(Records for this task Opens)
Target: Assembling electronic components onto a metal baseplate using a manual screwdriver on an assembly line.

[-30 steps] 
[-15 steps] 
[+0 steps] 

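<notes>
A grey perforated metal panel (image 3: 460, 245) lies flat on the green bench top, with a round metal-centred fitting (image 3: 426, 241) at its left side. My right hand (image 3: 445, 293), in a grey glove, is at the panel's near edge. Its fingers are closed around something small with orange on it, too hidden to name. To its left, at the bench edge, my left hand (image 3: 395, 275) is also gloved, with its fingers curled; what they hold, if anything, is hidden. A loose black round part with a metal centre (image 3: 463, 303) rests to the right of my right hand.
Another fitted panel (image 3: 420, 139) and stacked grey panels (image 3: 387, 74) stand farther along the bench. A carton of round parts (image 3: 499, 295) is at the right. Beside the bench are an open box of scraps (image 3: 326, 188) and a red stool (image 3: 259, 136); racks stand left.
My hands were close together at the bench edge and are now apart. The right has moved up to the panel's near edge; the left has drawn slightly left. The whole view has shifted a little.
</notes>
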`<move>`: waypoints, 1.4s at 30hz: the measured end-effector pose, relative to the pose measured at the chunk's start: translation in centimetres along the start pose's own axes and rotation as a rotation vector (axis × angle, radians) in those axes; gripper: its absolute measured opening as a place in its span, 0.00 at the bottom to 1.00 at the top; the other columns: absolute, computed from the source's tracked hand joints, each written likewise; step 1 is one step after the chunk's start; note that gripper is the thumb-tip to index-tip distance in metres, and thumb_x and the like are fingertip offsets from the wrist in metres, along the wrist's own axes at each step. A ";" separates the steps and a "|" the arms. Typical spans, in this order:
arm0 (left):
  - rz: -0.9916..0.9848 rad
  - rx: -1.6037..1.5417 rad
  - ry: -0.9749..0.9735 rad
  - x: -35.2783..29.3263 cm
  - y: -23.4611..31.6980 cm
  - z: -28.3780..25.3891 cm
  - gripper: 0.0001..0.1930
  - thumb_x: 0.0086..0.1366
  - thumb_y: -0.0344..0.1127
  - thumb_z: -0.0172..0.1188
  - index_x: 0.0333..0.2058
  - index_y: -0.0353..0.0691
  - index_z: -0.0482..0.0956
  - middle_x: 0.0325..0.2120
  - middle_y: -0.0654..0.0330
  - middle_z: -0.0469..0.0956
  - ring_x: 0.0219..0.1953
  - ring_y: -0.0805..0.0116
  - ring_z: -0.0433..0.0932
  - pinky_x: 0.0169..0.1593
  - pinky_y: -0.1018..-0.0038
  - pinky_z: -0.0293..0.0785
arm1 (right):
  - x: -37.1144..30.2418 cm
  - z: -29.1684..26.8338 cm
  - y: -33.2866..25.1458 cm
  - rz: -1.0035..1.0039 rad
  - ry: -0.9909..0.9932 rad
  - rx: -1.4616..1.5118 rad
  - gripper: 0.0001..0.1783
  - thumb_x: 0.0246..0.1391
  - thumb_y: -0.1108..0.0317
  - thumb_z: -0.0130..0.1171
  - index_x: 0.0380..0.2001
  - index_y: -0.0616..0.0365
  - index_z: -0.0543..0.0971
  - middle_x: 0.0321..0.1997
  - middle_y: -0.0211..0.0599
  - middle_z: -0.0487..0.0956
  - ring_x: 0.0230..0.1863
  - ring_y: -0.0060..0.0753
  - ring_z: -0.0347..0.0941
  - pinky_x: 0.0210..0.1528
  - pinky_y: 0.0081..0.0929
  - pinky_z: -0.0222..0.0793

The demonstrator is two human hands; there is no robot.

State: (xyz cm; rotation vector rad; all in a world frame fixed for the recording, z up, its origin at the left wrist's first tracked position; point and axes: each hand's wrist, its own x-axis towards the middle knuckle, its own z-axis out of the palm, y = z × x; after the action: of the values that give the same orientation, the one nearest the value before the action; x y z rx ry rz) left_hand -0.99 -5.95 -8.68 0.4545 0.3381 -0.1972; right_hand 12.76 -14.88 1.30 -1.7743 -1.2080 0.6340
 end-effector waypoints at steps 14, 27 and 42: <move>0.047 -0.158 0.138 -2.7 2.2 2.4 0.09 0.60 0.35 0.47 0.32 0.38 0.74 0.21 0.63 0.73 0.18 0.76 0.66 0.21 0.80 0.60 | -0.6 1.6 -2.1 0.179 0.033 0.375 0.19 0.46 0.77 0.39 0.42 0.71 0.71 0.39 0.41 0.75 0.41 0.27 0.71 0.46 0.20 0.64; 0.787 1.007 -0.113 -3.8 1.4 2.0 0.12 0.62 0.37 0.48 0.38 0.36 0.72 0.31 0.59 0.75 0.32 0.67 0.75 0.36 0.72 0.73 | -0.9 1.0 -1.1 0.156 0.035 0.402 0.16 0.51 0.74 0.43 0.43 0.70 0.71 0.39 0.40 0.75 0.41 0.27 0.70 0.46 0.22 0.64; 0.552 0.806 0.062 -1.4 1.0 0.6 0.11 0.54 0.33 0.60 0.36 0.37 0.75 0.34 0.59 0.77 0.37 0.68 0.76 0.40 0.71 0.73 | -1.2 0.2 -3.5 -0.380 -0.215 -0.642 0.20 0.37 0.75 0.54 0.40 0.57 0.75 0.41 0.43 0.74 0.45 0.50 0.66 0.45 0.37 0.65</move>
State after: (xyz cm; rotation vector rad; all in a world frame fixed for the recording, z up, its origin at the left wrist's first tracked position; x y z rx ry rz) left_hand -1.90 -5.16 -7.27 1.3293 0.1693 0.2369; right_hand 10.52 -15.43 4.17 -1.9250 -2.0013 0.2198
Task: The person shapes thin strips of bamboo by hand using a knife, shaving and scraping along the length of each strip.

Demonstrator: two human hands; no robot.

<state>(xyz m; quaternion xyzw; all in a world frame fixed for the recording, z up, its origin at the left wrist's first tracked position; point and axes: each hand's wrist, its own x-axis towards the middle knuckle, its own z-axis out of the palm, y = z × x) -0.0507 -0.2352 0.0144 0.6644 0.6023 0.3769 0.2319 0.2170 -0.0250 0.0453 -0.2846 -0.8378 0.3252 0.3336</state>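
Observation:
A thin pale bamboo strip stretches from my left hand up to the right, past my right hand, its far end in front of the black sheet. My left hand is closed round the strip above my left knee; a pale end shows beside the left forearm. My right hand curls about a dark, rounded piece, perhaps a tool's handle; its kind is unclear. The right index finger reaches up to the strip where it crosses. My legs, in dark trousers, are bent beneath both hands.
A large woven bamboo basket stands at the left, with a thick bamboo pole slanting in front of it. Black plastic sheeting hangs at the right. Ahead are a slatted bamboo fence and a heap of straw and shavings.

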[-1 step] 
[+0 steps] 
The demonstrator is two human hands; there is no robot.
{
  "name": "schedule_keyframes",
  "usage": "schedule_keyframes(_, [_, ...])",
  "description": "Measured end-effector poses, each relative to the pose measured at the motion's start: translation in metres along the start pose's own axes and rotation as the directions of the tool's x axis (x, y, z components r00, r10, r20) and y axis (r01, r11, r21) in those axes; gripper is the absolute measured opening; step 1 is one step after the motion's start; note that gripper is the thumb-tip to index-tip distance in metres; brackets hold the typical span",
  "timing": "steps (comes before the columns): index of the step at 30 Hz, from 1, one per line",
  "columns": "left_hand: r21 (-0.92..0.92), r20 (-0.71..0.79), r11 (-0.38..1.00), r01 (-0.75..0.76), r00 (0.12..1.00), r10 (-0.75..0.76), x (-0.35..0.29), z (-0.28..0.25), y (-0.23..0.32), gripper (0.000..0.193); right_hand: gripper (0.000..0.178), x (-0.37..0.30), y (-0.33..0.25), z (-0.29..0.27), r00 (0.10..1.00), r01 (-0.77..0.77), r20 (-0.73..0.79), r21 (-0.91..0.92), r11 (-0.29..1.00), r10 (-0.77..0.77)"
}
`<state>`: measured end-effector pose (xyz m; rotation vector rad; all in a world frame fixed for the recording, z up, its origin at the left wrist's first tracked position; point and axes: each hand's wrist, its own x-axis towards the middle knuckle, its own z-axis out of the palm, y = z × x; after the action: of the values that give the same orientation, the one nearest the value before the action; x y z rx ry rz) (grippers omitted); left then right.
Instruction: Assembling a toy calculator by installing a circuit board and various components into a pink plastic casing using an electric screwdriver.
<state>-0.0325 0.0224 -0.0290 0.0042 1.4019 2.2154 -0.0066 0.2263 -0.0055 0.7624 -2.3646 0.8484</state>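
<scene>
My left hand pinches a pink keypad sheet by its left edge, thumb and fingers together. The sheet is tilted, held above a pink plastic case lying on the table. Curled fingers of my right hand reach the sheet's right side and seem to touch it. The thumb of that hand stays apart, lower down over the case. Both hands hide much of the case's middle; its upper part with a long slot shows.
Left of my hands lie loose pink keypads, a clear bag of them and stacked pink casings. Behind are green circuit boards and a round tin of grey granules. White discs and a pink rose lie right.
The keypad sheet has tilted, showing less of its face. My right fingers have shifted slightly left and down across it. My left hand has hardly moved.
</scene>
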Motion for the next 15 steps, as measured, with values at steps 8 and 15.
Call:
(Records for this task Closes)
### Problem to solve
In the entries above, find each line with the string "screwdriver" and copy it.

### Your solution
Target: Assembling electronic components onto a metal baseplate using a manual screwdriver on an assembly line.
Instruction: Assembling a toy calculator by installing a circuit board and various components into a pink plastic casing using an electric screwdriver.

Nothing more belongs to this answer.